I’m more sympathetic to the criticism of the way the film ends – the fact that the rest of Seita’s journey is elided in favor of the crescendo of fire and fireflies at Setsuko’s funeral. It sort of shortchanges you at the very end, and makes the story more a sort of Passion of these kids rather than Seita’s journey. The book the film is based on was written by someone who survived the similar experience of having a sibling die of hunger. Having Seita live with the consequences of choices he couldn’t possibly have fully understood as a preteen would, I think, ultimately be more satisfying. But the ending as it exists is poignant enough, and more comforting for its characters. The pivots in and out of the spirit-reunion of the two also allow the viewer to watch each stage of action with the same level of worry and wonder as the kids.

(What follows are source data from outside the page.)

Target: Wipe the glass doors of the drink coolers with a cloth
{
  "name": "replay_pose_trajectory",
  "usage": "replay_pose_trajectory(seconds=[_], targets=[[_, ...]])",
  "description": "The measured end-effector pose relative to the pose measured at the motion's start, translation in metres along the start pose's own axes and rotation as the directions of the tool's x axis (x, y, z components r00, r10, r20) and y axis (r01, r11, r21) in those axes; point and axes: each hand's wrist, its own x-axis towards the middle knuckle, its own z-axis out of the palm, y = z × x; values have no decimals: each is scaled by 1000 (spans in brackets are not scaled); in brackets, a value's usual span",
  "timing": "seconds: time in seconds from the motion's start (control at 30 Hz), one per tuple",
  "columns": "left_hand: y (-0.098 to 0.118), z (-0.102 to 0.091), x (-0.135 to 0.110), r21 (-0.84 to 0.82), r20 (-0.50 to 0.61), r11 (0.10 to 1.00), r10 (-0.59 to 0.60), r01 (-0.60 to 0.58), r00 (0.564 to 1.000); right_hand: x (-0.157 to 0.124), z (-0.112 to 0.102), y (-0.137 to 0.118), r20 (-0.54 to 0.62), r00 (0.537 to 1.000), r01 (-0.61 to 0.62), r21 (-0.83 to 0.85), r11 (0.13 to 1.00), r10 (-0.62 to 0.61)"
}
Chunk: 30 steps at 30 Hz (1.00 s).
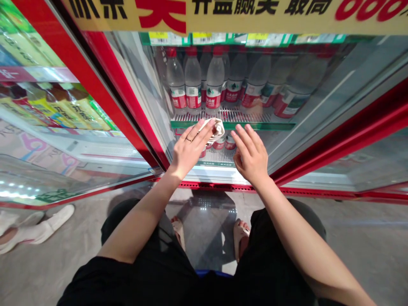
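Note:
My left hand (191,146), with a ring on one finger, reaches forward with its fingers laid over a bunched cream-white cloth (218,128). Part of the cloth is hidden under the fingers. To the right, my right hand (251,153) is raised with its fingers stretched out and nothing visible in it. Both hands are in front of a drinks fridge, where clear water bottles (215,80) with red caps and red-and-white labels stand behind glass on a wire shelf (236,114). Whether the hands touch the glass, I cannot tell.
A yellow banner (287,21) crosses the top. Red door frames (124,102) stand at left and right. Further left are bottled drinks (60,108) on shelves and another person's white shoes (47,227). My sandalled feet (241,233) rest on the grey floor (360,250).

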Motion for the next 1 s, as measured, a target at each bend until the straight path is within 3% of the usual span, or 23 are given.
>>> replay_pose_trajectory(seconds=[0.1, 0.33, 0.47, 0.57, 0.77, 0.9, 1.0], targets=[[-2, 3, -1, 36, -48, 998, -53, 54, 997, 0, 3, -3, 31, 1000, -5, 13, 1000, 4], [3, 5, -1, 42, -9, 996, 76, -76, 997, 0, 9, -8, 46, 999, 15, 53, 998, -18], [-4, 0, -1, 24, -25, 1000, 8, -7, 1000, 3, 9, -10, 18, 999, 49, 28, 998, -49], [2, 2, -5, 20, 17, 998, -54, 54, 998, 3, 8, -11, 14, 998, 66, 36, 997, -66], [15, -3, 1, 24, 172, 999, 20, -25, 985, 3, 8, -9, 18, 999, 48, 40, 998, -49], [9, -5, 4, 35, 132, 999, -31, 26, 991, 5, 6, -8, 5, 999, 42, 36, 998, -42], [9, 5, -1, 32, 108, 996, -87, 84, 990, 4, 5, -7, -1, 999, 42, 28, 999, -42]])
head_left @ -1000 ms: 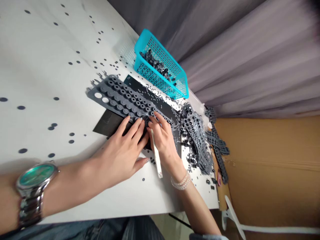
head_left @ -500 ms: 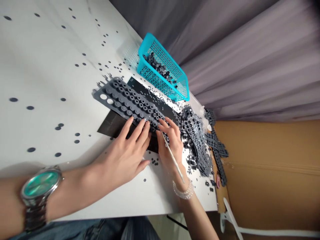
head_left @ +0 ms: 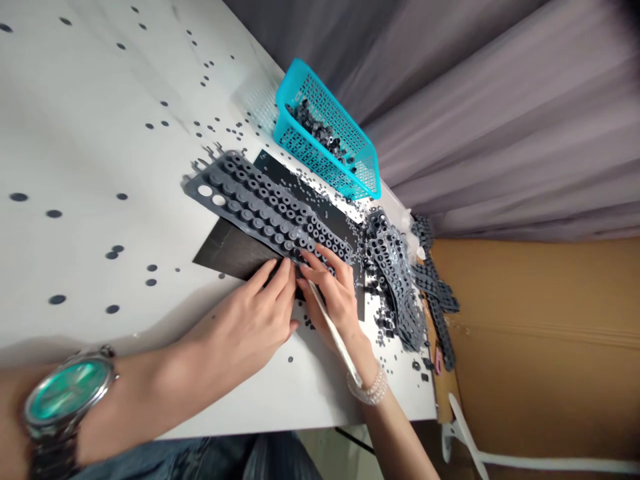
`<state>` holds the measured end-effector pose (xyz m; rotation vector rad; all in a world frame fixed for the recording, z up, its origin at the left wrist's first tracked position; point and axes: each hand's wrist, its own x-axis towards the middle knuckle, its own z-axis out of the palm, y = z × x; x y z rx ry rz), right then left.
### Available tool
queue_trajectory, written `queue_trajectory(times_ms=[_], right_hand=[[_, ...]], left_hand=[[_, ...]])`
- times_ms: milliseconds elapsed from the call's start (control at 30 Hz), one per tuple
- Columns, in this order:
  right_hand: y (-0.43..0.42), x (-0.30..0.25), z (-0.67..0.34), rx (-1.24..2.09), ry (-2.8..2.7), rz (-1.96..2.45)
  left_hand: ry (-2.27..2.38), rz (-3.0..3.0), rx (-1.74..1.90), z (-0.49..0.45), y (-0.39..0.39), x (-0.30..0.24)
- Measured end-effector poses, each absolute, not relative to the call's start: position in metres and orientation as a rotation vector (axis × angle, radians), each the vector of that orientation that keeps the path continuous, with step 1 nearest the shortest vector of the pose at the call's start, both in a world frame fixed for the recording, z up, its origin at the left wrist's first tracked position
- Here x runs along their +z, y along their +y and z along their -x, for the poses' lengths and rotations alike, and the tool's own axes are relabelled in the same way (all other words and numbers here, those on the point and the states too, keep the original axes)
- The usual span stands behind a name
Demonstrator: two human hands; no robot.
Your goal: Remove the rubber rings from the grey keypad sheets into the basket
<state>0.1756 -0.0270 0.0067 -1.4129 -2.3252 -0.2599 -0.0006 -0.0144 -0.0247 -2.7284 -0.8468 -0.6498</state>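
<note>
Grey moulded rubber sheet [head_left: 265, 217], studded with rings, lay under the spread, pressing left hand [head_left: 245, 320] and the fingertips of the right hand [head_left: 333, 300], which pinched a slim white stick [head_left: 334, 337]; a slip could have scattered the loose black rubber rings [head_left: 384, 319] beside it.

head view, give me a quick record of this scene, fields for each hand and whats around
left hand: fingers spread on the lower edge of the grey rubber sheet
left wrist: steel watch
right hand: holds a white stick, fingertips on the grey rubber sheet
right wrist: pearl bracelet
under sheet: black sheet
nearby: turquoise mesh basket holding dark grey pieces; pile of grey strips
surface: white table scattered with dark discs
</note>
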Motion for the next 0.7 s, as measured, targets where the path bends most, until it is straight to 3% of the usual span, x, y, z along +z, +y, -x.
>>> queue_trajectory(times_ms=[400, 700], right_hand=[[-0.0203, 0.0099, -0.1815, -0.243, -2.403, 1.349], [-0.0187, 0.0155, -0.1834, -0.265, -2.57, 1.328]], left_hand=[[-0.878, 2.753, -0.693, -0.0007, -0.0193, -0.0299], [-0.842, 2.802, -0.528, 0.0001, -0.019, -0.0277]])
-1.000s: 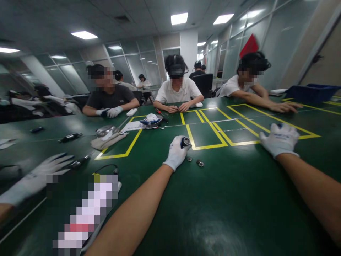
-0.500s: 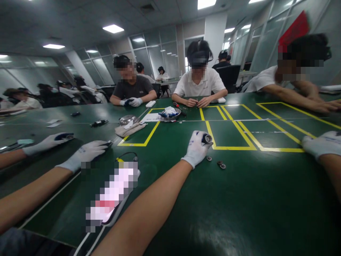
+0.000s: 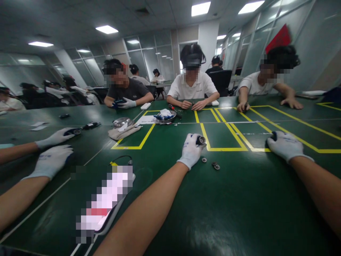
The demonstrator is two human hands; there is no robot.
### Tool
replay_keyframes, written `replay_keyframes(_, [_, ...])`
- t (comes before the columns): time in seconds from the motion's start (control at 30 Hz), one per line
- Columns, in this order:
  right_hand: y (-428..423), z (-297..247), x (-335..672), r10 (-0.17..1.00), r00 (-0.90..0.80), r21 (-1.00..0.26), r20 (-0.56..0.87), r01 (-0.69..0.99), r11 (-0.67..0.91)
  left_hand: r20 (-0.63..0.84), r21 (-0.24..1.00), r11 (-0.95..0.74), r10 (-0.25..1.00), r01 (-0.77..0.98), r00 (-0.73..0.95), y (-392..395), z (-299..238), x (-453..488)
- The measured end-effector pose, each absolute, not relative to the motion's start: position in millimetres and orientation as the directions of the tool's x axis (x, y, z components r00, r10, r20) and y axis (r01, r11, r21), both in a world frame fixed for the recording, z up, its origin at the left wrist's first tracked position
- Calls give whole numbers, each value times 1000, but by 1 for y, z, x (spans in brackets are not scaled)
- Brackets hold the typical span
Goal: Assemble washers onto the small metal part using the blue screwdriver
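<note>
My left hand (image 3: pixel 191 149), in a white glove, rests on the green table (image 3: pixel 202 213) with its fingers wrapped round a small dark cylindrical part with a metal end (image 3: pixel 201 140). Just right of it lie two or three small round metal pieces (image 3: pixel 210 163) on the table. My right hand (image 3: pixel 283 145), also gloved, lies far out to the right on a yellow line, fingers curled over a small dark thing (image 3: pixel 274 136) at their tips; I cannot make out what it is.
A neighbour's two gloved hands (image 3: pixel 52 151) work at the left. A blurred-out card on a cable (image 3: pixel 106 199) lies near my left arm. Further back are a folded cloth with a metal bowl (image 3: pixel 122 128), a dish with gloves (image 3: pixel 163 115), and several seated people opposite.
The view has swung back to the right, bringing my right hand fully into view on the yellow line. My left hand still grips the dark part. The neighbour's hands shifted at the left.
</note>
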State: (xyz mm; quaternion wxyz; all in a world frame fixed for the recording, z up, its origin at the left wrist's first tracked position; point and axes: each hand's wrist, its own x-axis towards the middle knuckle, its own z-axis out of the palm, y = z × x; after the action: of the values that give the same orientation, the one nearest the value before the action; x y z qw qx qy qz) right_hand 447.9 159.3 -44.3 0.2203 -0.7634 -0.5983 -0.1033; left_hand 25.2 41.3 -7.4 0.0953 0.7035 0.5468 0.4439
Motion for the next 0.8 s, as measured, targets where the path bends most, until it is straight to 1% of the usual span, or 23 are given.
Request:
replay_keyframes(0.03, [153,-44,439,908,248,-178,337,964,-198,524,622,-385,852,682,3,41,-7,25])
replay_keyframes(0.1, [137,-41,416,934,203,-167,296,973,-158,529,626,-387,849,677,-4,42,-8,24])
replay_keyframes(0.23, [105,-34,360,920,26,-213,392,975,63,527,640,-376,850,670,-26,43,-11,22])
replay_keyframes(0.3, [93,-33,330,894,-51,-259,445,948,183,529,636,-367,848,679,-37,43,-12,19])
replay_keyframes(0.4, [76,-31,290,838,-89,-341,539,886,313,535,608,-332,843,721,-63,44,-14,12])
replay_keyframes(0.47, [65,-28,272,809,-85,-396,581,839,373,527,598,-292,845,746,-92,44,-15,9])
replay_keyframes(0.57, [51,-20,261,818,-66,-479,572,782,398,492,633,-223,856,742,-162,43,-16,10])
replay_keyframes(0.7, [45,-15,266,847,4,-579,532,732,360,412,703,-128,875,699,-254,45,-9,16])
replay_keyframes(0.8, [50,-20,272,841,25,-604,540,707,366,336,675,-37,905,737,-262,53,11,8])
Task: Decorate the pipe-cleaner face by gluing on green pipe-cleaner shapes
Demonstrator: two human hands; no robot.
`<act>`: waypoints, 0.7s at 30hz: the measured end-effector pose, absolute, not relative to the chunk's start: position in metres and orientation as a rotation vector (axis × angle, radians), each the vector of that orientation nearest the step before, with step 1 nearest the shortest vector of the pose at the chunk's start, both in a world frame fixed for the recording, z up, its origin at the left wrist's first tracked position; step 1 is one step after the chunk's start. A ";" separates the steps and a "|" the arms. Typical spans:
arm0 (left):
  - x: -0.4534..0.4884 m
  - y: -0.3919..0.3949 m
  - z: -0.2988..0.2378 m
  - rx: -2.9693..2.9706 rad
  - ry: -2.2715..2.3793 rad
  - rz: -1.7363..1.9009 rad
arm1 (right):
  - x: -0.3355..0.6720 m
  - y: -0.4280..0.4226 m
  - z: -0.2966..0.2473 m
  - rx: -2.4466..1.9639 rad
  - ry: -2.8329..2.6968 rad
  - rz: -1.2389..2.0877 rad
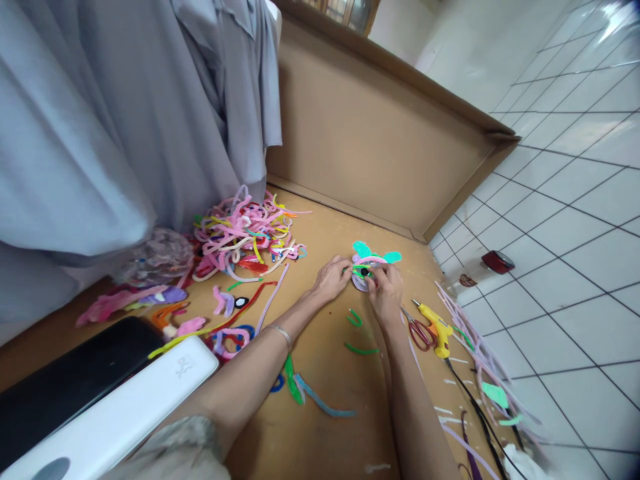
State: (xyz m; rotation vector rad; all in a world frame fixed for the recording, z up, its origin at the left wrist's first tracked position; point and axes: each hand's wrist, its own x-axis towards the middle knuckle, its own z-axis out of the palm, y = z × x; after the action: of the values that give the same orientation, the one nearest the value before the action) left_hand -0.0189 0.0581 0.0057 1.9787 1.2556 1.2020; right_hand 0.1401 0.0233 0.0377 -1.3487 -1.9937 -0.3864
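Observation:
Both hands meet over a small pipe-cleaner craft piece (361,283) lying on the brown tabletop. It has two teal ear-like ovals on top, a pink curved band, green strands and a round black spot on a pale body. My left hand (331,279), with a bangle on the wrist, pinches its left side, at the green strands. On the other side, the fingers of my right hand (387,288) are closed at the edge near the black spot, partly covering the piece. Just below lie two short green pipe-cleaner pieces (362,349).
A tangled pipe-cleaner pile (250,230) lies at left, near grey cloth (210,100). Scissors (421,333) and a yellow glue gun (438,329) with a black cord sit at right. A white device (150,393) fills the lower left. A brown panel (370,127) stands behind.

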 end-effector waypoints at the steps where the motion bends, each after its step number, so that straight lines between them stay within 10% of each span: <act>1: -0.019 0.058 0.006 1.974 1.251 1.205 | 0.140 0.023 0.038 -1.349 -1.991 -0.386; 12: -0.023 0.054 0.005 1.655 1.038 1.443 | 0.133 0.015 0.053 -1.320 -1.823 -0.275; 21: 0.000 0.033 0.024 1.417 0.854 1.503 | 0.114 0.011 0.062 -1.259 -1.370 0.643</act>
State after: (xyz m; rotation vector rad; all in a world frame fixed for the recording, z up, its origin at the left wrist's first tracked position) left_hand 0.0000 0.0329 0.0239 1.4171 0.8544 1.5034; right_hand 0.1141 0.0111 0.0618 -1.2591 -1.3701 0.6434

Grave of the Fireflies is not the fun, charming Ghibli flick to curl up with for a chill night in. Not unless you’re also trying to uncover whether or not your roommates are robots, based on the amount of empathy they feel for the characters or something. It is, however, an incredibly moving story about the consequences of war and the power of family bonds. It is beautifully made and beautifully felt. Keep your tissue/beer ratio pretty even, and enjoy.